And I think as Bruce said, while the term dupi the pill helps people to understand mechanistically what we're trying to do with 621. I think ultimately, we feel that K 621 will stand on its own on its own merits essentially independent of dupi maybe those comparisons down the line will start to go away.

So based on the data that you've presented so far, can you talk to us about what you'd expect to see at the next data update for AD?

Well, I think so for us right now, all focus is on the Phase IIb broad study, which is a dose range finding study. We have 3 different doses of KT 621 versus placebo. It's 16 weeks of dosing, daily dosing followed by a 52-week open-label extension. So this is the first placebo-controlled test for KT 621. So clearly, we want to see that the drug itself has superior activity over placebo. The primary endpoint is percent change from baseline and easy at 16 weeks and a number of secondary end points that look easy and pruritus and a number of other relevant AD endpoints in all different ways. And so I think really, what we want to see is that this is a drug that is superior to placebo. We want to see that safe and well tolerated. Of course, there will be cross-study comparisons in terms of what did we see versus what has been seen in prior dupi studies. But really, the aim of the Phase IIb is to pick the dose that we then bring into Phase III, not just Phase III in AD, but potentially Phase III across other type 2 indications, for example, other cutaneous type 2 indications that could include indications like CSU. Whereas with the asthma study, which is separate, which is the BREATH study, which is ongoing, that's a Phase IIb study, we'll also have a Phase III dose come out of there. That Phase III dose will be used not just in asthma but also in potentially other respiratory indications like COPD, CRS with NP, et cetera.

We're obviously very encouraged by the Phase Ib data, but that was by its own right, limited in terms of the number of patients was not placebo-controlled. So I think this will be a real opportunity to really see what this drug is capable of delivering. And were asked many times for that study to put what's our bar of success and we're asked that again for IB, I think the point is, as Jared mentioned, is really to be able to pick a single dose to move into Phase III, but everyone will be able to look up where dupi was at 16 weeks and make their comparisons, and then we'll see where it falls out.

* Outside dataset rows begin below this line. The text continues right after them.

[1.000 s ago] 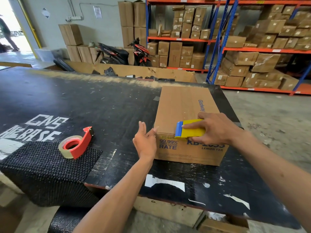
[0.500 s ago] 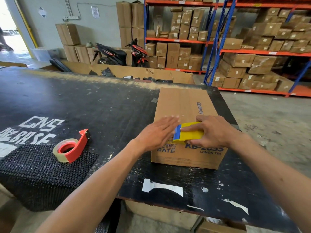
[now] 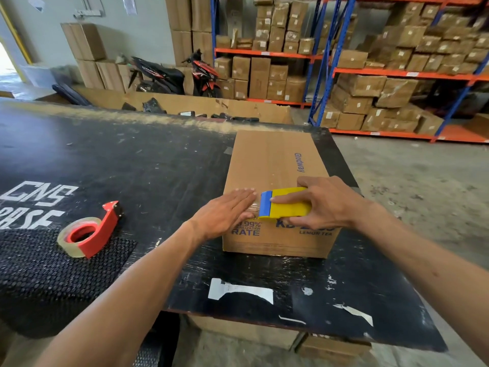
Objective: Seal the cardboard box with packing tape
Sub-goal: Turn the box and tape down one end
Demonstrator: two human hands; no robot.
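Note:
A closed brown cardboard box (image 3: 272, 165) with blue print lies on the black table (image 3: 137, 165), near its right edge. My right hand (image 3: 321, 205) grips a yellow and blue tape dispenser (image 3: 284, 203) at the box's near top edge. My left hand (image 3: 226, 213) lies flat with fingers together on the box's near left corner, fingertips touching a short stretch of clear tape beside the dispenser's blue end.
A second tape roll in a red dispenser (image 3: 88, 231) rests on a black studded mat (image 3: 39, 276) at the left. White label scraps (image 3: 239, 291) stick to the table's near edge. Shelving with boxes (image 3: 383, 75) and a motorbike (image 3: 169, 75) stand behind.
My left hand rose from the box's near left side and came to lie flat on top by the dispenser. My right hand with the dispenser stayed at the near top edge.

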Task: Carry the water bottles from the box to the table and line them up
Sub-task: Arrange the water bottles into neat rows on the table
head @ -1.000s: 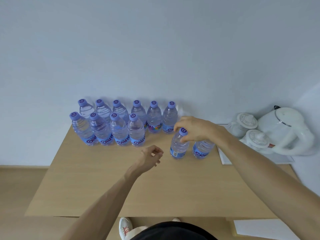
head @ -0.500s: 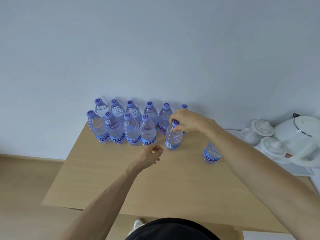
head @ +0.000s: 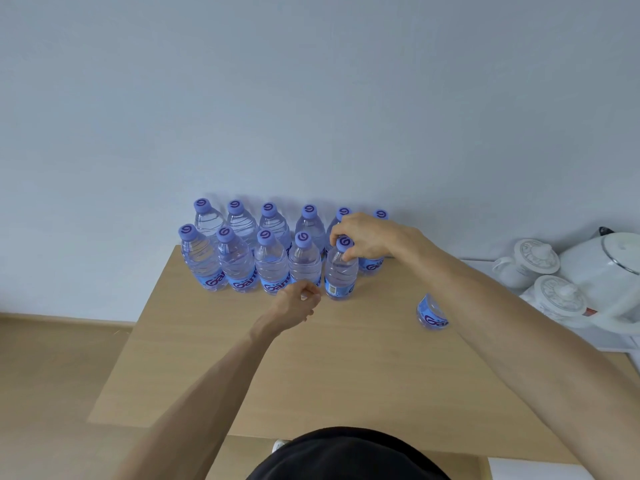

Yes. And the point of the safety profile mechanistically speaking, would you expect to see conjunctivitis show up at a certain point?

Yes. We get asked that question a lot. It's a really relevant question. What we've said is that because we are blocking the same pathway IL-4/13, we know that with dupi drugs that block IL-4 13, one does see conjunctivitis, predominantly in AD patients. Our expectation is that we should also see conductive layers, we may see conductivities because we're also blocking that pathway. Now with that being said, the mechanism for conjunctivitis in AD patients in response to IL-13 IL-4 targeted agents is unknown. So we don't really know what causes the conjunctivitis. So it's always possible there could be something unique to the antibodies that might be different from small molecules that might contribute. But our base case is that mechanistically, we would expect to see something similar. I think we'll learn a lot from the ongoing Phase IIb study to really know are we seeing it? And if so, the frequency similar or not to what's been seen previously with dupi.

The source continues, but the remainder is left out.